Sortir du nucléaire n’est pas forcément synonyme de bol d’air pour le Valais hydraulique. C’est du moins l’avis de Damien Métrailler, président de l’Association des communes concédantes. S’il admet que ce changement pourrait améliorer la situation, il n’est cependant pas convaincu qu’il existe une relation de cause à effet entre une sortie du nucléaire « très rapide » et une hausse des prix du marché de l’énergie. « Très rapide, trop rapide », c’est l’horizon 2029, selon Damien Métrailler. Et c’est justement ce que propose l’initiative « Sortir du nucléaire », soumise au peuple le 27 novembre. L’ACC devrait se prononcer sur ce texte d’ici demain et décider si elle fait campagne.

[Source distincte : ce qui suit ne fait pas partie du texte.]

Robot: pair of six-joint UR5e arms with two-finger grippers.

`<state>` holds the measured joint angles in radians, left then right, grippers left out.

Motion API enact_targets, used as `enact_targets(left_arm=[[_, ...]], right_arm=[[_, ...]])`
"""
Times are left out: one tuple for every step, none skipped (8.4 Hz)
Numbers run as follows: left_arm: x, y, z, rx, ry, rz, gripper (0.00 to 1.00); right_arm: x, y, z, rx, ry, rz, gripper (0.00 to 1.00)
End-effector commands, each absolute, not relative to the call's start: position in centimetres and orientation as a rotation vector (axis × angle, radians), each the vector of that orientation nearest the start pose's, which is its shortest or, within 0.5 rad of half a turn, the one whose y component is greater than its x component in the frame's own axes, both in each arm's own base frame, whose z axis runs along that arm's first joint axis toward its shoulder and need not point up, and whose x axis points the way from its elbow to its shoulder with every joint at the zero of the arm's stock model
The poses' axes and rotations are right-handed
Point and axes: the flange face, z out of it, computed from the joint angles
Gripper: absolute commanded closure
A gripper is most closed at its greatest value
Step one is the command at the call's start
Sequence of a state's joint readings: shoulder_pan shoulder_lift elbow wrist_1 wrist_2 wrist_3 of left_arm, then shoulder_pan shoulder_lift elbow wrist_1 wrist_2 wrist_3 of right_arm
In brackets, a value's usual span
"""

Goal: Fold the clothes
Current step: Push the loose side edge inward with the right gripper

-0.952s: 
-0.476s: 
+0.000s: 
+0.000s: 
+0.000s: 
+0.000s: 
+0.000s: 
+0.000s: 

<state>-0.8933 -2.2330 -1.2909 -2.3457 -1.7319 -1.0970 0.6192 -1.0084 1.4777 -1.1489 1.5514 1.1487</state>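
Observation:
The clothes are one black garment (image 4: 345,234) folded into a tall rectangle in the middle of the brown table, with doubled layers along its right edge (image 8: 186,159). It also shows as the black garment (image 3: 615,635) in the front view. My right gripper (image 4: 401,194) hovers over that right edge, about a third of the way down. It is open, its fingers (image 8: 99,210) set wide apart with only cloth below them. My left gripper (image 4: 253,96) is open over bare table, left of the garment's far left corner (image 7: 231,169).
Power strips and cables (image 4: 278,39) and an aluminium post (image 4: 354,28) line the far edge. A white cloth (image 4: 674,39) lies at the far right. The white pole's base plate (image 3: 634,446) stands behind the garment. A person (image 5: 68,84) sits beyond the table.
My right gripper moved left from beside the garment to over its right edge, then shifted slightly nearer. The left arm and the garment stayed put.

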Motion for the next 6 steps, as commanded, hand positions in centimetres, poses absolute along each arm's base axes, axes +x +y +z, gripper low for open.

Damien Métrailler estime que sortir du nucléaire de cette façon mettrait les grands producteurs comme Alpiq, Axpo ou BKW dans une position difficile d’un point de vue économique. Des grands producteurs qui sont propriétaires des centrales nucléaires, mais aussi des aménagements hydroélectriques en Valais. « La situation est cocasse », relève Damien Métrailler. Il souligne qu’il faudra également négocier le retour des concessions avec ces partenaires, tout comme un nouveau régime de redevance à partir de 2020.
« Si le Valais se montre trop agressif lors de cette votation, il faut s’attendre à ce que ces mêmes partenaires adoptent un comportement identique au moment de négocier », conclut Damien Métrailler.